Saturday - a walk into town and back again (brisk pace - 2 miles each way)  and then some HIIT intervals in the afternoon - mostly focused on core stuff and leaving legs pretty much alone again to give myself a lower impact day. And finally yesterday and the third Week 7 C25K run - and boy oh BOY did I not want to go out in the cold and do that one! I started thinking of possible "reasons" (yep - excuses, you've got it!)  for not doing it the night before, finally managed to force myself out a good 45 minutes after I'd planned, then spent the first mile convincing myself why I should just go home again... Of course I didn't, I sucked it up, carried on, made myself do an extra couple of minutes at the end as I'd been pathetic and slow at the beginning (I hadn't as it turned out!) and ended up running 2.7 miles at sub-10 minute mile pace.

This week will be pretty much a mix up of the same again. I want to get a short run in there somewhere I think - probably just a round-the-block mile to remind myself it doesn't always have to be further - the whole point of running in the first place was that it would give me a reasonably quick route to exercise and now I'm in a position where I can really start making use of that convenience. I'm hoping to get another 2 C25K days run - I'm incredibly keep to get the programme done and ticked off now and actually I'm starting to think that I might even be able to make that final run of the programme a Parkrun - which would be quite exciting! The gym will feature again, and some more HIIT stuff probably mostly focused on core & upper body. My FitBit tells me that in the course of last week I covered 47 miles between walking and running so it would be really nice to see if I can get anywhere near that again.  It's funny but at the moment it rather feels as though one challenge is sort of naturally leading me in to another which is interesting for me - I've even started looking into possible 5k races to enter - mad!

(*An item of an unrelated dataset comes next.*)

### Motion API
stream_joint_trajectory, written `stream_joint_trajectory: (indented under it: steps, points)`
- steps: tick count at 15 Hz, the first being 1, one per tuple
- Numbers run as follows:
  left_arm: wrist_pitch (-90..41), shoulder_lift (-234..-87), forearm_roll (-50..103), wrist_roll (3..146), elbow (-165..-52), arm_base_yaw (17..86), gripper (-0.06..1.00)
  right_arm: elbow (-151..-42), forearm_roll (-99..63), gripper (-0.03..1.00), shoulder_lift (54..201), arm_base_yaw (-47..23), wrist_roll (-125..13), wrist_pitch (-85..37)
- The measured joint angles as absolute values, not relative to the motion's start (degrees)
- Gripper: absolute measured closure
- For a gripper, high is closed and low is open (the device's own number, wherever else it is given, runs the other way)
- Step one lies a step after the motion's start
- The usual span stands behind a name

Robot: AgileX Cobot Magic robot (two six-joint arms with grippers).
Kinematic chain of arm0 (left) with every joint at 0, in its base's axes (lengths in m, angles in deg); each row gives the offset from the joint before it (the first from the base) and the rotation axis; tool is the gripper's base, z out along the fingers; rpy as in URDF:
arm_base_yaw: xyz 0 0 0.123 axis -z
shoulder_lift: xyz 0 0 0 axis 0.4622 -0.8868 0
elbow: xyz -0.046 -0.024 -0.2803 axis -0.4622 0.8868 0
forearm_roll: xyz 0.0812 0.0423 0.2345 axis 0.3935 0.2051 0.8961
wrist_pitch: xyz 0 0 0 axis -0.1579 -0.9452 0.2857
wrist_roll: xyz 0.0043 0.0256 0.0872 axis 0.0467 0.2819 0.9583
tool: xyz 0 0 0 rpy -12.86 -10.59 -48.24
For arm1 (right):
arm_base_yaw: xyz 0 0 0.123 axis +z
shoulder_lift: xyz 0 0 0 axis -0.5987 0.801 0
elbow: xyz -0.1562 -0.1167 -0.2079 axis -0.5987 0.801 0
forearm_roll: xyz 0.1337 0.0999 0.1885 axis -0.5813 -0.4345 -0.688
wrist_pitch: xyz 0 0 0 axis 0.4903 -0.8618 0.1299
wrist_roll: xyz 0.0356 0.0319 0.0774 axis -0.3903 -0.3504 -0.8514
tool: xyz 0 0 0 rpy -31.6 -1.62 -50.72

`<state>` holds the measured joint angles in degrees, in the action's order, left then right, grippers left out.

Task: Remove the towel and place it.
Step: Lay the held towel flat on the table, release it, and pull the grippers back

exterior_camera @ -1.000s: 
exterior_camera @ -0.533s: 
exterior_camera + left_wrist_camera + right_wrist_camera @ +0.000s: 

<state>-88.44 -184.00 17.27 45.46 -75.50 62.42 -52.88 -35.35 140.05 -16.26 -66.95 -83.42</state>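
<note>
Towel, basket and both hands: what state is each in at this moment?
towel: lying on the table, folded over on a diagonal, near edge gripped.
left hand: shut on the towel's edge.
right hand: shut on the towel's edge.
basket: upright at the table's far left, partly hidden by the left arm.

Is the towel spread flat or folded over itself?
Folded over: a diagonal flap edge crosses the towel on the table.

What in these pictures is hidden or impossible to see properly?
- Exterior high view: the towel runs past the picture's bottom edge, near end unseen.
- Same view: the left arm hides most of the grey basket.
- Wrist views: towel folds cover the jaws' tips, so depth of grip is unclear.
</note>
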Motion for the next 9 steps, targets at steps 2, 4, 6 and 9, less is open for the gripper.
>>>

If you've sent yourself a challenge or several for 2018 how are you getting on so far?

Robyn

2 comments:

The Busking Blues said...

I'm not progressing at the moment with my 2018 challenges as I'm too ill to do anything but rest. As soon as I've recovered, I'm going to have to summon up the willpower to get moving and keep moving. It would be very easy to adopt the attitude of "I've already missed the first week or two, it's too late to start now. There's always next year..." which is absolutely ridiculous but something I have done in the past. This year I won't allow it to happen. I have a list of goals I'd like to reach, but the *real* work will be strengthening my self-discipline...

Robyn said...

It's counter productive to push yourself too much when you're not well enough - so do the things you can, and try to do a little more each day as you're feeling better perhaps? You'll be flying in no time!